UPDATE: Luboš Motl has a rebuttal also worth reading here. I should make it clear that my position is not that we should discard statistics, but that we shouldn’t over-rely on them to tease out signals that are so weak they may or may not be significant. Nature leaves plenty of tracks,  and as Lord Rutherford points out better experiments make those tracks clear. – A

==================================

Odds Are, It’s Wrong – Science fails to face the shortcomings of statistics

By Tom Siegfried

March 27th, 2010; Vol.177 #7 (p. 26)

P valueA P value is the probability of an observed (or more extreme) result arising only from chance. S. Goodman, adapted by A. Nandy

For better or for worse, science has long been married to mathematics. Generally it has been for the better. Especially since the days of Galileo and Newton, math has nurtured science. Rigorous mathematical methods have secured science’s fidelity to fact and conferred a timeless reliability to its findings.

During the past century, though, a mutant form of math has deflected science’s heart from the modes of calculation that had long served so faithfully. Science was seduced by statistics, the math rooted in the same principles that guarantee profits for Las Vegas casinos. Supposedly, the proper use of statistics makes relying on scientific results a safe bet. But in practice, widespread misuse of statistical methods makes science more like a crapshoot.

It’s science’s dirtiest secret: The “scientific method” of testing hypotheses by statistical analysis stands on a flimsy foundation. Statistical tests are supposed to guide scientists in judging whether an experimental result reflects some real effect or is merely a random fluke, but the standard methods mix mutually inconsistent philosophies and offer no meaningful basis for making such decisions. Even when performed correctly, statistical tests are widely misunderstood and frequently misinterpreted. As a result, countless conclusions in the scientific literature are erroneous, and tests of medical dangers or treatments are often contradictory and confusing.

Replicating a result helps establish its validity more securely, but the common tactic of combining numerous studies into one analysis, while sound in principle, is seldom conducted properly in practice.

Experts in the math of probability and statistics are well aware of these problems and have for decades expressed concern about them in major journals. Over the years, hundreds of published papers have warned that science’s love affair with statistics has spawned countless illegitimate findings. In fact, if you believe what you read in the scientific literature, you shouldn’t believe what you read in the scientific literature.

“There is increasing concern,” declared epidemiologist John Ioannidis in a highly cited 2005 paper in PLoS Medicine, “that in modern research, false findings may be the majority or even the vast majority of published research claims.”

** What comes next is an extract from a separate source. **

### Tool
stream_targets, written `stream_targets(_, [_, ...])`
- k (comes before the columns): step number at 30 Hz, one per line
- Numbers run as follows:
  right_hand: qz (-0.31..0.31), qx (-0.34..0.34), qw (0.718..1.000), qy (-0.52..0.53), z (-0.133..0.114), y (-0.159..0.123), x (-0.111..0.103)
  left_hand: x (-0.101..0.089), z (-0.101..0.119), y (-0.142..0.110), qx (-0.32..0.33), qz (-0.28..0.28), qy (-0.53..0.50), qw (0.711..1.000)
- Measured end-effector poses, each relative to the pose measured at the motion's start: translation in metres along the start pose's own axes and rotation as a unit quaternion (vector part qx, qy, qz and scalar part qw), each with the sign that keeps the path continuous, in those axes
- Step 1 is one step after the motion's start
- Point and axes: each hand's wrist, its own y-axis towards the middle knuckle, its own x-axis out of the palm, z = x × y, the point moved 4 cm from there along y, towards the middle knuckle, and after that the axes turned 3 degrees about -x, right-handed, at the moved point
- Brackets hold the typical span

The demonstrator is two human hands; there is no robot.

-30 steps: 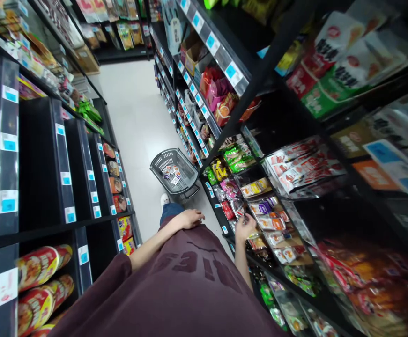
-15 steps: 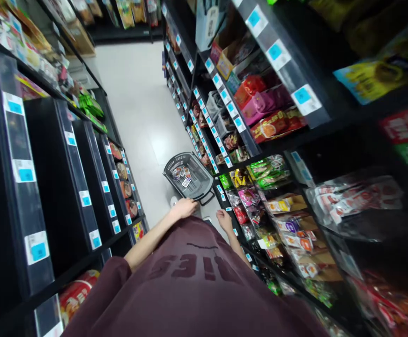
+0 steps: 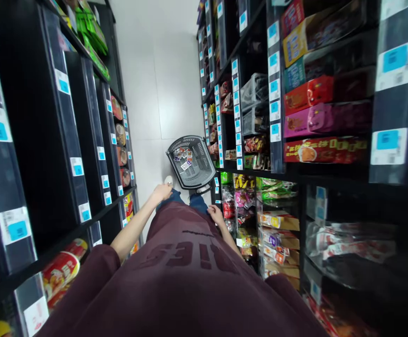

Ioannidis claimed to prove that more than half of published findings are false, but his analysis came under fire for statistical shortcomings of its own. “It may be true, but he didn’t prove it,” says biostatistician Steven Goodman of the Johns Hopkins University School of Public Health. On the other hand, says Goodman, the basic message stands. “There are more false claims made in the medical literature than anybody appreciates,” he says. “There’s no question about that.”

Nobody contends that all of science is wrong, or that it hasn’t compiled an impressive array of truths about the natural world. Still, any single scientific study alone is quite likely to be incorrect, thanks largely to the fact that the standard statistical system for drawing conclusions is, in essence, illogical. “A lot of scientists don’t understand statistics,” says Goodman. “And they don’t understand statistics because the statistics don’t make sense.”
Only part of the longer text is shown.